The NPCC is a non-profit, community based gym with over 100 members. Built by the members themselves, the facility was pieced together from ripped-down home climbing-walls and donations for materials. Over the years, it grew into a valuable training facility, with the goals of sustainability and autonomy, harboring a strong sense of community.
Membership, on an annual or four-month basis, entails 24-hour access to the climbing facility and the ability to bring guests and set routes. The all-hours access allows many to climb and train around a tight work schedule.
“No commercial space can offer that,” said Chad Foti, when Rock and Ice had a chance to catch up with him.
Foti does not like to call himself the “owner” of the NPCC, but considers himself a “principle member, working on keeping it going.” He has been involved with the NPCC since its conception and opening in 2011.
“[A friend and I] thought ‘wouldn’t it be great to have a community climbing space where everyone is welcome,’” Foti said. “We didn’t know how it would progress in the beginning, but it took off—it became a community space.
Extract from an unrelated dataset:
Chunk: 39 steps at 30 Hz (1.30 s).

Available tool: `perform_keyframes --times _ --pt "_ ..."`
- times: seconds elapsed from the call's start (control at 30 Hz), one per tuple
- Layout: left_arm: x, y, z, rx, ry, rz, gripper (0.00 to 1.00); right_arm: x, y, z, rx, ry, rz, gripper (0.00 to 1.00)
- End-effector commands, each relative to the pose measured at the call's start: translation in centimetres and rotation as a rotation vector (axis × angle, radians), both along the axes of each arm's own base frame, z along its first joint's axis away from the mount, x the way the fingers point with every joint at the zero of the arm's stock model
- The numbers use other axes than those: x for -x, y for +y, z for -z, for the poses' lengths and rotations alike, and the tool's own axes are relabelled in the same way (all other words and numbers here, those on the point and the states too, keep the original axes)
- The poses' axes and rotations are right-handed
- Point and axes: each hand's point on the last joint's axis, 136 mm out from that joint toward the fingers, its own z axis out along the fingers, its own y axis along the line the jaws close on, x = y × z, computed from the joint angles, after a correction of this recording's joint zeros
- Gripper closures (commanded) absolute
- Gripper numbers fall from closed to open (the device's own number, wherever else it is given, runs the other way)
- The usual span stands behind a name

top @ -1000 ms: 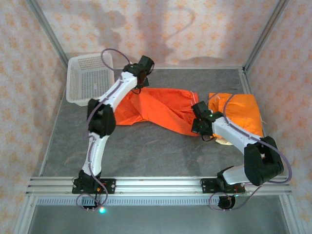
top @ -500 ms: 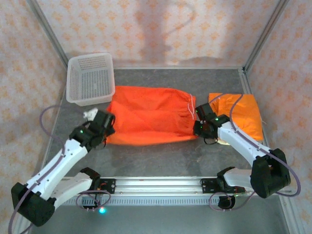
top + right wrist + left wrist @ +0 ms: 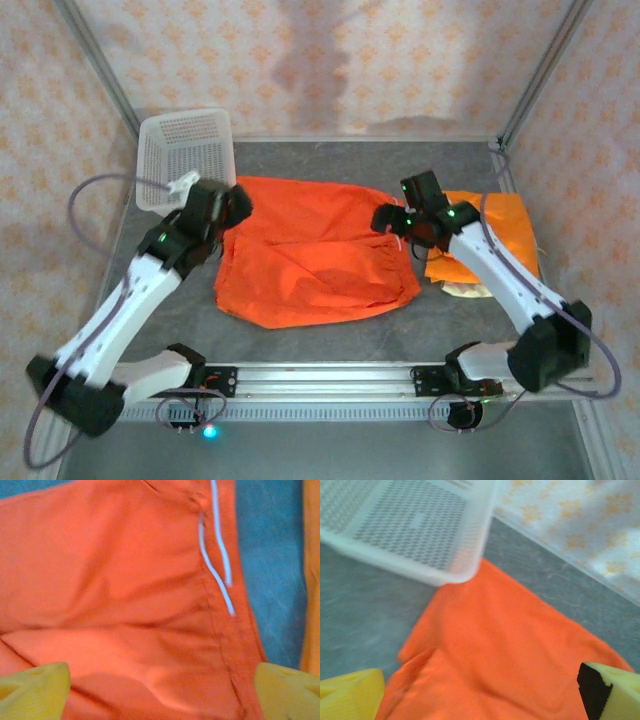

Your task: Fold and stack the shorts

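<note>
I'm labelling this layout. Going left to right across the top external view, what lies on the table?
white mesh basket → spread orange shorts → folded orange shorts

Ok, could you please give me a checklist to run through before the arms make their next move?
1. Left gripper open, holding nothing: ok.
2. Right gripper open above the waistband drawstring: ok.
3. Spread orange shorts lying smooth: not ok, creased, near edge uneven.
4. Basket clear of that cloth: cannot tell, corner close.
5. Folded orange shorts lying over beige shorts at the right: ok.
</note>
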Motion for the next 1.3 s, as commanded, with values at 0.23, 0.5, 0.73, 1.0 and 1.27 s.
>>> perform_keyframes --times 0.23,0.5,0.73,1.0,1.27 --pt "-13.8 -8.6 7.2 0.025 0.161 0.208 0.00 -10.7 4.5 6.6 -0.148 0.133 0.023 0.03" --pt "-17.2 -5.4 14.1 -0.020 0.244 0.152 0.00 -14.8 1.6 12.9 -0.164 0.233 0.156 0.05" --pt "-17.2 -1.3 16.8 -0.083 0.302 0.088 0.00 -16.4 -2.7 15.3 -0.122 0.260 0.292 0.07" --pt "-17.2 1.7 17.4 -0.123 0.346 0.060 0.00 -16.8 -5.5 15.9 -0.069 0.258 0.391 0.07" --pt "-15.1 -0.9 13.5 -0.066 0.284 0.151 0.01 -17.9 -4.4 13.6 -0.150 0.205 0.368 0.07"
People spent hours there just talking.”
To those who frequented the Co-Op, it was much more than a climbing gym, it was a second home that brought them together.
“I tell every new member to treat the place as their own,” Foti says, “which is why the loss of the NPCC has been so hard on the community.”
When the fire department arrived on scene, the building was ablaze and it took over two hours to extinguish the fire. Only brick, metal framing and ash were left.
“The last week has been trying, but the support and outreach from around the country has been staggering to say the least,” says Foti. “The fire let people know just how important space for community is.”
“We will rebuild.”
The NPCC does not have insurance coverage for fire damage and has started a crowd sourcing campaign to raise money for the re-build. So far, they have raised over $7,000 towards their $110k goal. The biggest challenge will be finding a new location.
“New Paltz doesn’t have many industrial buildings,” Foti says. “There is no space here that meets our needs. We did the best with what we had before. Now we’ll have to create it from scratch.”
In addition to the monetary donations, Kilter, UP, Kingdom, Menagerie, Enix, Planetary Climbing, and Rock Candy have also reached out, offering “phenomenal hold pricing to support our rebuilding efforts,” according to Foti. RockWerx, a climbing wall construction company, has offered a deal as well.
Are they optimistic about reaching their goal?
“Absolutely,” says Foti. “We’ve already had a tremendous turnout for various fundraisers. The buzz is just amazing. Everyone’s playing a role. If people come together and get behind this, we can do something that we can be really proud of.”
This wasn’t the first time a fire has struck the climbing community in New Paltz. In 1990, the original Main Street location of climbing store Rock and Snow burnt down, also from a neighboring fire.